Vanishing Bile Duct Syndrome Leading to Biliary Cirrhosis in a Patient With Remote History of Non-Hodgkin Lymphoma

Abstract

We present a case of a 60-year-old man with a remote history of non-Hodgkin Lymphoma (NHL) who developed cirrhosis during the course of his lymphoma. Investigation into the underlying cause of cirrhosis was negative including viral and autoimmune serologic markers and imaging studies of biliary tree. He had no history of alcohol abuse.

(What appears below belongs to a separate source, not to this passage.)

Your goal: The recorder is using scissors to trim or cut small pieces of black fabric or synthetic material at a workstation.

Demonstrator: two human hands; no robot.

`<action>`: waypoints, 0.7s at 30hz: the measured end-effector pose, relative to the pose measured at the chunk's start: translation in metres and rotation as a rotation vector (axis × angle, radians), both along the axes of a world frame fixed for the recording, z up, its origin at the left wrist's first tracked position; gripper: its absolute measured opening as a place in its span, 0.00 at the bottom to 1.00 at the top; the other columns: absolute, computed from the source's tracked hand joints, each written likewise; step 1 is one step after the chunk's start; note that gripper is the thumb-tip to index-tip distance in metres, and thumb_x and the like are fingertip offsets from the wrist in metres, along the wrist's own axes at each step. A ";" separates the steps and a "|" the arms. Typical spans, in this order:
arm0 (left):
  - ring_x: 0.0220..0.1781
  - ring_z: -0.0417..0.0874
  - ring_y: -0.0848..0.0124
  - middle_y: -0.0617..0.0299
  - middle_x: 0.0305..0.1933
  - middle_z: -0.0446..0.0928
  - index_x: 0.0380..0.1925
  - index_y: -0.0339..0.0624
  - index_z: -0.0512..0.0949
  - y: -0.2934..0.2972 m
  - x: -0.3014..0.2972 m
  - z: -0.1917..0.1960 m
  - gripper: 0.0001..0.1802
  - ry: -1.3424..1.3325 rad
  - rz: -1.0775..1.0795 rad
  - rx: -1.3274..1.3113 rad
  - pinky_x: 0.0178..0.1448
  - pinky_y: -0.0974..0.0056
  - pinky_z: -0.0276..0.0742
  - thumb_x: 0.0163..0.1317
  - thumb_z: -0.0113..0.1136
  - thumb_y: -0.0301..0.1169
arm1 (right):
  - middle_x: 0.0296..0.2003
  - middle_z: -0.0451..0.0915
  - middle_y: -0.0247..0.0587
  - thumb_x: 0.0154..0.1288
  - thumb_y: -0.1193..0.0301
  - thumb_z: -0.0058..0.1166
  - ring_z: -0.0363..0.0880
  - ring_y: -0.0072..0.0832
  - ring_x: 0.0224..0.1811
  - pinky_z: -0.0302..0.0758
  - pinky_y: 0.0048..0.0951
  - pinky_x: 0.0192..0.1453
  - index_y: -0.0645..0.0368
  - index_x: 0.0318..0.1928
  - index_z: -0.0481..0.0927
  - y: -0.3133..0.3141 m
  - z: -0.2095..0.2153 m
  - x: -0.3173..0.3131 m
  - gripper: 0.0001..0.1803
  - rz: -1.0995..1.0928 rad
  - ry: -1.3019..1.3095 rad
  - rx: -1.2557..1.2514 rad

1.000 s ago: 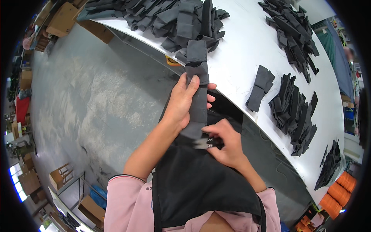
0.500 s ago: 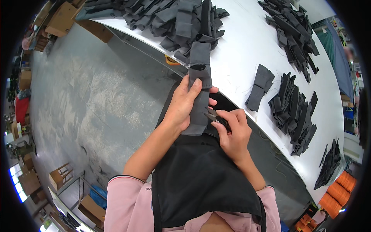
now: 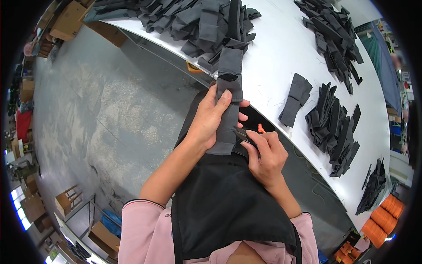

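Note:
A long dark grey fabric strip point(image 3: 230, 61) with stitched, overlapping layers is pinched in my left hand point(image 3: 211, 116). The thumb lies on top and the other fingers are behind it. The strip's upper end lies at the table edge below the big pile, and its lower end hangs over my black apron point(image 3: 224, 198). My right hand point(image 3: 269, 156) grips small dark thread snips point(image 3: 241, 133), their tips at the strip's right edge. Fingers cover most of the snips. A small orange-red bit point(image 3: 261, 128) shows above my right fingers; I cannot tell what it belongs to.
On the white table point(image 3: 272, 48) lie a large heap of dark strips point(image 3: 176, 22), another heap point(image 3: 329, 39) at the far right, a single strip point(image 3: 295, 99) and a row of bundles point(image 3: 332, 125). Orange spools point(image 3: 381, 224) stand beyond the right corner. Cardboard boxes point(image 3: 68, 21) sit far left.
The strip and my left hand have shifted slightly right. My right hand has turned a little, the snips' blades look closer together, and the orange-red bit has come into sight.

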State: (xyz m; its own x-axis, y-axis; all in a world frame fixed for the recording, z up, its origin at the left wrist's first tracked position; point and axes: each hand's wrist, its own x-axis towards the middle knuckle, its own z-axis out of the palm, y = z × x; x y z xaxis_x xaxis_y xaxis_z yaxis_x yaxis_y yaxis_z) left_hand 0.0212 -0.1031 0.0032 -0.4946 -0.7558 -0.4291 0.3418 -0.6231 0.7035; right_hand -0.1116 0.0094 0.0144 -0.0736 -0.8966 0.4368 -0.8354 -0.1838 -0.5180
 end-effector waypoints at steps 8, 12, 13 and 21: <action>0.32 0.82 0.68 0.52 0.42 0.79 0.56 0.42 0.62 -0.001 0.000 -0.002 0.20 -0.013 -0.014 0.009 0.32 0.66 0.81 0.71 0.48 0.41 | 0.25 0.73 0.34 0.45 0.75 0.67 0.70 0.30 0.20 0.67 0.28 0.25 0.56 0.39 0.83 0.010 -0.005 -0.005 0.16 -0.060 -0.066 -0.096; 0.32 0.83 0.68 0.51 0.43 0.79 0.54 0.42 0.63 0.000 -0.002 -0.001 0.18 -0.017 -0.023 0.010 0.31 0.67 0.82 0.71 0.46 0.41 | 0.24 0.71 0.34 0.45 0.76 0.67 0.70 0.29 0.21 0.67 0.27 0.24 0.57 0.37 0.82 0.001 -0.009 -0.005 0.15 0.005 0.007 -0.017; 0.32 0.83 0.69 0.50 0.44 0.79 0.52 0.43 0.65 0.000 -0.002 -0.001 0.17 -0.026 -0.018 0.007 0.31 0.67 0.82 0.71 0.46 0.41 | 0.24 0.70 0.34 0.45 0.76 0.67 0.71 0.30 0.22 0.67 0.27 0.25 0.57 0.37 0.82 0.002 -0.006 -0.005 0.14 -0.010 0.040 -0.007; 0.33 0.83 0.69 0.50 0.45 0.79 0.52 0.43 0.65 -0.001 0.000 -0.001 0.16 -0.034 -0.024 0.028 0.32 0.67 0.82 0.71 0.45 0.41 | 0.25 0.71 0.36 0.45 0.78 0.66 0.71 0.30 0.21 0.68 0.27 0.25 0.58 0.38 0.82 0.001 0.005 -0.005 0.15 0.033 0.004 0.046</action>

While his NHL was eventually successfully treated with chemotherapy, he developed multiple sequelae of end stage liver disease including variceal bandings, spontaneous bacterial peritonitis, and acute coagulopathic episodes before successful liver transplantation nearly two decades after his diagnosis of NHL. Histologic exam of the explanted liver showed a biliary pattern of cirrhosis with near total loss of interlobular bile ducts. Chronic biliary injury and cholestasis was confirmed by the presence of excess copper deposition and copper binding protein by copper and Victoria blue stains, respectively. There were no features of primary sclerosing cholangitis or primary biliary cirrhosis. There was no steatosis, no evidence of alpha-1-antitrypsin disease, hemochromatosis, or veno-occlusive disease. There was no evidence of lymphomatous involvement. It was determined that the patient had likely developed VBDS and biliary cirrhosis in association with his NHL. Vanishing bile duct syndrome (VBDS) refers to a clinicopathologic group of conditions resulting from progressive destruction and disappearance of intrahepatic bile ducts. It can be seen in a variety of conditions including primary liver disorders or manifestations of systemic illnesses. VBDS has also been reported in association with many drugs. VBDS is an uncommon but potentially fatal complication of Hodgkin lymphoma, and in exceptionally rare cases, NHL. The exact mechanism is unknown but is thought to be a paraneoplastic phenomenon, or possible sequelae of drug induced/chemotherapy injury. There are only 3 prior published cases of VBDS in association with NHL. In 2 of the cases the patients died, one of acute liver failure and the other of multiple organ failure secondary to his underlying lymphoma. The third case demonstrated reversibility of the VBDS with near normalization of total bilirubin levels 6 weeks after onset of chemotherapy. To our knowledge, our case is the first to demonstrate a prolonged course of VBDS in association with NHL, eventually leading to chronic end stage liver disease and biliary cirrhosis, despite complete remission of NHL.